On Aug 21, 2010, at 2:14 PM, Bill Sommerfeld <bill.sommerf...@oracle.com> wrote:

> On 08/21/10 10:14, Ross Walker wrote:
>> I am trying to figure out the best way to provide both performance and 
>> resiliency given the Equallogic provides the redundancy.
> 
> (I have no specific experience with Equallogic; the following is just generic 
> advice)
> 
> Every bit stored in zfs is checksummed at the block level; zfs will not use 
> data or metadata if the checksum doesn't match.

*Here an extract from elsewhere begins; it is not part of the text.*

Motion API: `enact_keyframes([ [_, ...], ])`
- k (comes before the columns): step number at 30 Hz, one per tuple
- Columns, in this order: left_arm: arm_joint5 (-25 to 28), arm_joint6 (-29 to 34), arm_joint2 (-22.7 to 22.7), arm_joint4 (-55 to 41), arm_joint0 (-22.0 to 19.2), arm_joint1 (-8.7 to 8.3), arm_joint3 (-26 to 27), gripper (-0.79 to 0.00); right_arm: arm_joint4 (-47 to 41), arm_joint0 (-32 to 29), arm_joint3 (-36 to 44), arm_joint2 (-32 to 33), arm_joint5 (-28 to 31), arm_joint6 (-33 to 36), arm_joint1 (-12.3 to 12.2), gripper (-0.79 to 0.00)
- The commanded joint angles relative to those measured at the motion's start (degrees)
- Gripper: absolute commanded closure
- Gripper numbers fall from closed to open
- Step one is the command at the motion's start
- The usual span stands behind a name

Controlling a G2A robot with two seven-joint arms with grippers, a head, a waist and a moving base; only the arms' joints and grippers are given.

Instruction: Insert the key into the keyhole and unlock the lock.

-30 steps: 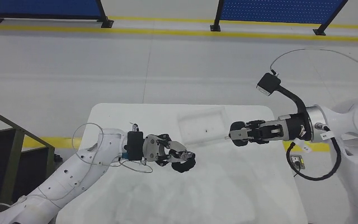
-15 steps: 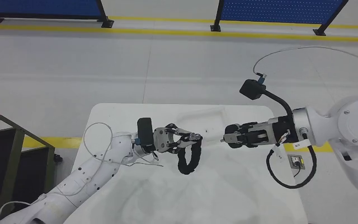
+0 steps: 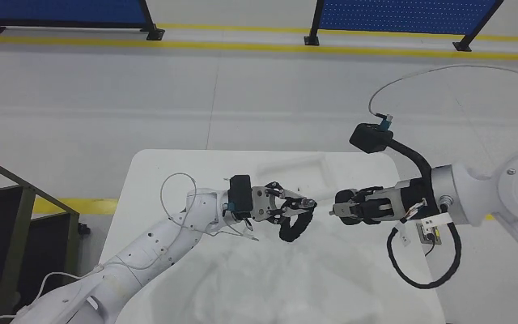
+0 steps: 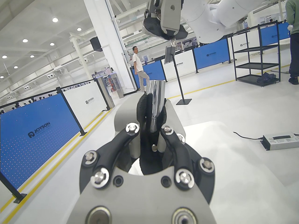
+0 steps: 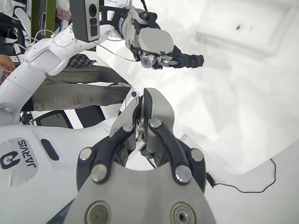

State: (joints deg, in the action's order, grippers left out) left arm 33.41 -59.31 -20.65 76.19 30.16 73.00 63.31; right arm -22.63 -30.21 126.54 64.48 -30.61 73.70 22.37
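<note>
Room: pale hall floor with a yellow line [image 3: 243, 46] and blue barriers [image 3: 73, 12] along the far side.
Table [image 3: 364, 275]: white, with a shallow white tray [image 5: 245, 12] at its far middle.
Left gripper [image 3: 293, 202]: held above the table's middle, reaching in from the left, its fingers clamped on the lock.
Lock [image 4: 156, 94]: a chrome cylinder sticking out past the fingertips, off the table. Its keyhole [image 5: 146, 62] faces right, toward the other arm. A black cable [image 5: 190, 61] loops from it on the near side.
Right gripper [image 3: 334, 212]: above the table just right of the lock, pointing left, its fingers pinched on the key.
Key [image 5: 140, 129]: flat between the pads, with its small tip poking out toward the lock.
Gap: the key tip is near the keyhole but apart from it, not inserted.
</note>
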Motion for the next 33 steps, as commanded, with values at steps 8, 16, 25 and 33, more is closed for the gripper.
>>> enact_keyframes([
  [8, 0.03, 0.04, -0.02, -0.03, 0.01, -0.02, 0.03, 0.0, 0.12, -0.08, 0.01, 0.07, 0.05, 0.05, 0.07, 0.0],
  [16, -1.8, 2.78, -0.76, -0.46, 1.24, -0.02, 0.7, 0.0, 0.89, -1.36, 0.6, -0.73, -1.57, -1.76, 0.09, 0.0],
  [25, -5.78, 6.4, -2.85, 0.12, 3.86, 1.34, 1.93, 0.0, -0.63, 2.01, 2.46, -4.69, -6.63, -6.65, -0.3, 0.0],
  [33, -7.03, 5.66, -3.34, 2.75, 3.95, 3.33, 0.34, 0.0, -0.12, 6.79, 3.09, -10.73, -10.15, -10.17, -2.66, 0.0],
])
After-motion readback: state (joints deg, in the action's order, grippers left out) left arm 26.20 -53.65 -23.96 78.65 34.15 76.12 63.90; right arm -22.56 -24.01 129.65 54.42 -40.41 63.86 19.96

I understand that much and is the reason I picked ZFS for persistent data 
storage.

> zfs relies on redundancy (storing multiple copies) to provide resilience; if 
> it can't independently read the multiple copies and pick the one it likes, it 
> can't recover from bitrot or failure of the underlying storage.

Can't auto-recover, but will report the failure so it can be restored from 
backup, but since the vmdk files are too big to backup...

> if you want resilience, zfs must be responsible for redundancy.

Must have, not necessarily have full control.

> You imply having multiple storage servers.  The simplest thing to do is 
> export one large LUN from each of two different storage servers, and have ZFS 
> mirror them.

Well... You need to know that the multiple storage servers are acting as a 
single pool with tiered storage levels (SAS 15K in RAID10 and SATA in RAID6) 
and luns are auto-tiered across these based on demand performance, so a pool of 
mirrors won't really provide any more performance then a raidz (same physical 
RAID) and raidz will only "waste" 33% as oppose to 50%.

> While this reduces the available space, depending on your workload, you can 
> make some of it back by enabling compression.
> 
> And, given sufficiently recent software, and sufficient memory and/or ssd for 
> l2arc, you can enable dedup.

The host is a blade server with no room for SSDs, but if SSD investment is 
needed in the future I can add an SSD Equallogic box to the storage pool.

> Of course, the effectiveness of both dedup and compression depends on your 
> workload.
> 
>> Would I be better off forgoing resiliency for simplicity, putting all my 
>> faith into the Equallogic to handle data resiliency?
> 
> IMHO, no; the resulting system will be significantly more brittle.

Exactly how brittle I guess depends on the Equallogic system.